**How to complete this task:** In the data below, one line contains "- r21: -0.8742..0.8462" and a later one contains "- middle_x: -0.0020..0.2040". Print both, with every line between them, exactly and alone.

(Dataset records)
++++++++
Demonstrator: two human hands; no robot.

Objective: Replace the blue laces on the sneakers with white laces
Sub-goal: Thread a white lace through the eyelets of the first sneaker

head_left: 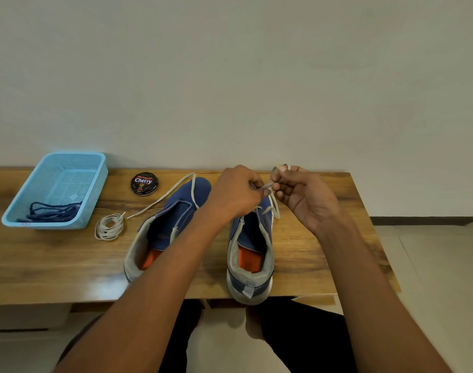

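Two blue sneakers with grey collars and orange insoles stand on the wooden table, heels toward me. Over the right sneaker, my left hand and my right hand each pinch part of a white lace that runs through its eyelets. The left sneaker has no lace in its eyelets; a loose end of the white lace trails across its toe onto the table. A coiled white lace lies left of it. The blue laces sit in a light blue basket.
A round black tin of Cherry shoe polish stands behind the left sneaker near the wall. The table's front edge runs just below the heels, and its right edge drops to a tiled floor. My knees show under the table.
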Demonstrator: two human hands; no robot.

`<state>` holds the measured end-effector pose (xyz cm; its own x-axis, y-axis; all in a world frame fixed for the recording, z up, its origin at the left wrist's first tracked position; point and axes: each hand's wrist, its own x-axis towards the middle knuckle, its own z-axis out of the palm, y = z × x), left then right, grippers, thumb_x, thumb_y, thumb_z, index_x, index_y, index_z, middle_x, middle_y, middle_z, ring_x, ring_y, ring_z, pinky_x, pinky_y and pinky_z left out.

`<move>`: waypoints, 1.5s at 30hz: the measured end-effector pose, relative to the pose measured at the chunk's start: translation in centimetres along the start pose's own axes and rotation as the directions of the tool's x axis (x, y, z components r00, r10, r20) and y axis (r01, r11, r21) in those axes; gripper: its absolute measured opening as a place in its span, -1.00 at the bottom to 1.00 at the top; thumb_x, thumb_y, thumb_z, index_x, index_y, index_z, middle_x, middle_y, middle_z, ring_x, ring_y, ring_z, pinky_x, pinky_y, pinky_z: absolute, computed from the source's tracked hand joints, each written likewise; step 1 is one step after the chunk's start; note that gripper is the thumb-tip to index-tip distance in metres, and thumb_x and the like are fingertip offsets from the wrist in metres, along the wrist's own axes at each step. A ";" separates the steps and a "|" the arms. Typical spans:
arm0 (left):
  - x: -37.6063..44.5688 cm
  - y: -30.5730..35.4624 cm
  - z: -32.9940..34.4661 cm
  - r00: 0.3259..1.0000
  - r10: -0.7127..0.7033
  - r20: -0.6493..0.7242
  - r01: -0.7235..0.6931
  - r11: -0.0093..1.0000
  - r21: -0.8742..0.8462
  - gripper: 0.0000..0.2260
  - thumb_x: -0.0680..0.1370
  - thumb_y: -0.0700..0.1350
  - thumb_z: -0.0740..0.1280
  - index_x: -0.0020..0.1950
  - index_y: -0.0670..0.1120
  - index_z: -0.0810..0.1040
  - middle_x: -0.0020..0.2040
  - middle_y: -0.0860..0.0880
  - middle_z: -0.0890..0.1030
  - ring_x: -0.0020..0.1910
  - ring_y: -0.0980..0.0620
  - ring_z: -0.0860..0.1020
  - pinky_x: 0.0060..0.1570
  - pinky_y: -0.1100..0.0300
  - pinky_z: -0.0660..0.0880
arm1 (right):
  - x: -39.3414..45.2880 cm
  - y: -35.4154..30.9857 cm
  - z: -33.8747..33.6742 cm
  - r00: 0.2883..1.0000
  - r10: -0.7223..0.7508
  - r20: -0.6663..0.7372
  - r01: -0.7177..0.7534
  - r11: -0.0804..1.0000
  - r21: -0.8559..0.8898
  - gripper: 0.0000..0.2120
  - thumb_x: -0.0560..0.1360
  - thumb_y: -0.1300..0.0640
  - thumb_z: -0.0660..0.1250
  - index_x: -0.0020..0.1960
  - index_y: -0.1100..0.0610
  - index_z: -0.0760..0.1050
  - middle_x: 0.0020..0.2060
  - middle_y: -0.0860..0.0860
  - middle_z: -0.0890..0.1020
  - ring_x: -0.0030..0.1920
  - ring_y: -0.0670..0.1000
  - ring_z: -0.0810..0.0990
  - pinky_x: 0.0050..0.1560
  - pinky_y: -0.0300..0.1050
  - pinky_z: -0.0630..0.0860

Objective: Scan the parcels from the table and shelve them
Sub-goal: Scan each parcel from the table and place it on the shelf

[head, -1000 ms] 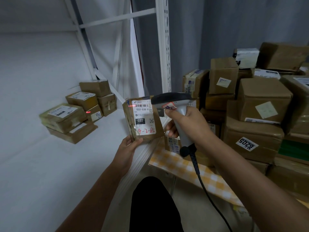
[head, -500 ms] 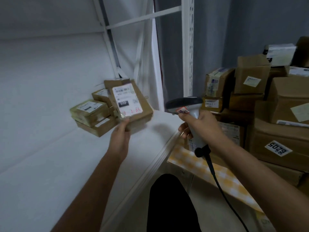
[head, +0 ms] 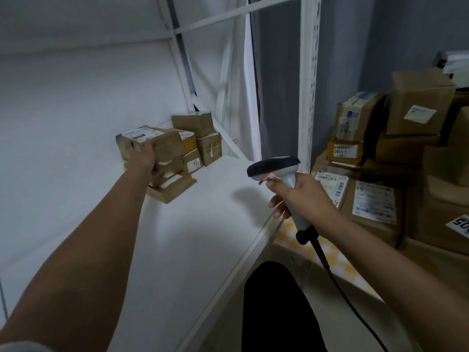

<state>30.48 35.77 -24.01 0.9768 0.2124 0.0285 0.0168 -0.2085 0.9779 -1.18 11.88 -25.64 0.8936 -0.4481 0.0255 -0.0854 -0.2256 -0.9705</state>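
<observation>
**Parcel at the stack, scanner held back**

While the left hand [head: 142, 158] grips a taped cardboard parcel [head: 152, 143], fingers wrapped round its near end, the box sits atop the stack of parcels [head: 193, 148] toward the far end of the white shelf [head: 177, 250]. Past the shelf's front edge, the right hand [head: 299, 196] has its fingers curled tight round the handle of a grey barcode scanner [head: 276, 168]. Further right, more boxes [head: 418, 107] are piled on the checked table [head: 337, 262].
</observation>
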 end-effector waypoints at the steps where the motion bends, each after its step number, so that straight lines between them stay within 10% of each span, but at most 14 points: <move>1: 0.6 -0.4 0.1 1.000 0.011 -0.017 -0.009 0.994 0.110 -0.18 0.38 0.43 0.19 0.58 0.21 0.06 0.48 -0.25 0.32 0.34 -0.33 0.45 0.18 -0.31 0.54 | 0.1 0.1 0.1 1.000 0.001 0.003 -0.001 1.000 -0.007 -0.80 0.59 0.01 0.35 -0.01 0.16 0.55 -0.34 0.07 0.70 -0.42 0.05 0.64 -0.37 -0.18 0.57; 11: -0.2 -1.4 -0.4 0.956 0.292 -0.030 -0.227 0.801 0.554 -0.43 0.67 0.03 0.21 0.63 0.22 0.04 0.55 -0.28 0.13 0.24 -0.44 0.48 0.26 -0.23 0.42 | 1.8 1.6 0.4 1.000 0.029 -0.006 -0.029 0.998 -0.054 -0.77 0.59 -0.03 0.34 0.00 0.15 0.56 -0.32 0.07 0.72 -0.41 0.04 0.64 -0.39 -0.18 0.51; 16: 0.1 -1.4 -0.4 0.852 0.515 0.092 -0.360 0.448 0.819 -0.50 0.64 0.01 0.27 0.57 0.07 0.26 0.52 -0.25 0.18 0.25 -0.38 0.47 0.25 -0.23 0.40 | 2.2 2.0 0.5 1.000 0.029 0.001 -0.029 0.998 -0.058 -0.79 0.59 -0.02 0.33 -0.02 0.14 0.55 -0.33 0.06 0.71 -0.42 0.03 0.64 -0.41 -0.22 0.52; 22: -0.1 -0.4 1.9 0.675 0.659 0.332 -0.500 0.077 0.863 -0.40 0.58 -0.05 0.36 0.58 0.13 0.22 0.65 -0.14 0.02 0.61 -0.29 -0.02 0.49 -0.37 -0.06 | 2.7 2.4 0.6 0.999 0.044 0.005 -0.044 0.998 -0.050 -0.78 0.59 -0.01 0.34 -0.03 0.16 0.56 -0.32 0.09 0.71 -0.40 0.07 0.64 -0.37 -0.16 0.52; 27: 0.2 0.0 3.6 0.760 0.445 0.474 -0.438 -0.188 0.879 -0.35 0.64 -0.04 0.26 0.65 0.17 0.01 0.66 -0.05 -0.23 0.62 -0.26 -0.24 0.50 -0.41 -0.19 | 2.8 2.4 0.6 1.000 0.028 0.004 -0.027 0.998 -0.055 -0.79 0.59 -0.01 0.34 -0.03 0.14 0.56 -0.31 0.09 0.72 -0.40 0.06 0.64 -0.36 -0.17 0.52; 32: 0.6 0.3 3.2 0.772 0.417 0.480 -0.474 -0.125 0.871 -0.31 0.62 -0.07 0.28 0.66 0.16 -0.02 0.66 -0.04 -0.23 0.63 -0.23 -0.22 0.51 -0.40 -0.19 | 2.6 2.4 -0.4 0.999 0.022 -0.037 -0.025 0.997 -0.070 -0.79 0.58 -0.01 0.35 -0.03 0.15 0.56 -0.32 0.07 0.71 -0.45 -0.01 0.63 -0.40 -0.23 0.52; 37: -5.0 -0.9 6.4 0.539 0.643 0.544 -0.740 0.051 0.671 -0.35 0.48 -0.22 0.41 0.56 -0.06 0.33 0.62 -0.20 0.16 0.52 -0.33 0.24 0.44 -0.37 0.21 | 1.8 3.4 -1.7 0.995 0.026 -0.092 -0.035 0.994 -0.099 -0.77 0.57 0.03 0.38 -0.10 0.20 0.60 -0.35 0.10 0.70 -0.47 0.01 0.63 -0.42 -0.21 0.52; 40: -11.9 -2.5 9.8 0.553 0.563 0.614 -0.831 0.422 0.361 -0.59 0.62 -0.21 0.33 0.48 -0.08 0.45 0.49 -0.12 0.41 0.32 -0.17 0.50 0.32 -0.05 0.42 | 1.0 4.3 -2.9 0.991 0.036 -0.132 -0.052 0.991 -0.125 -0.74 0.56 0.01 0.38 -0.12 0.23 0.60 -0.35 0.11 0.70 -0.44 0.05 0.65 -0.37 -0.13 0.57; 45: -21.7 -4.6 14.7 0.587 0.208 0.783 -0.502 0.852 0.150 -0.67 0.67 -0.05 0.29 0.45 0.00 0.48 0.38 0.00 0.54 0.24 0.00 0.55 0.36 0.09 0.44 | -0.7 5.2 -5.5 0.962 -0.047 -0.269 -0.032 0.959 -0.283 -0.79 0.57 -0.05 0.35 -0.13 0.07 0.55 -0.37 0.00 0.66 -0.35 -0.08 0.64 -0.22 -0.08 0.62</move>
<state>12.32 18.10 -32.16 0.7437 -0.6661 0.0576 -0.4440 -0.4276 0.7874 -4.70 6.28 -29.39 0.7451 -0.6531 0.1350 -0.2349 -0.4464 -0.8634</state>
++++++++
**Response to the task:**
  - r21: -0.8742..0.8462
  - gripper: 0.0000..0.2260
  - thumb_x: -0.0680..0.1370
  - thumb_y: -0.0700..0.1350
  - thumb_z: -0.0740..0.1280
  - index_x: -0.0020..0.1950
  - index_y: -0.0670..0.1120
  - index_z: -0.0810..0.1040
  - middle_x: -0.0020..0.2040

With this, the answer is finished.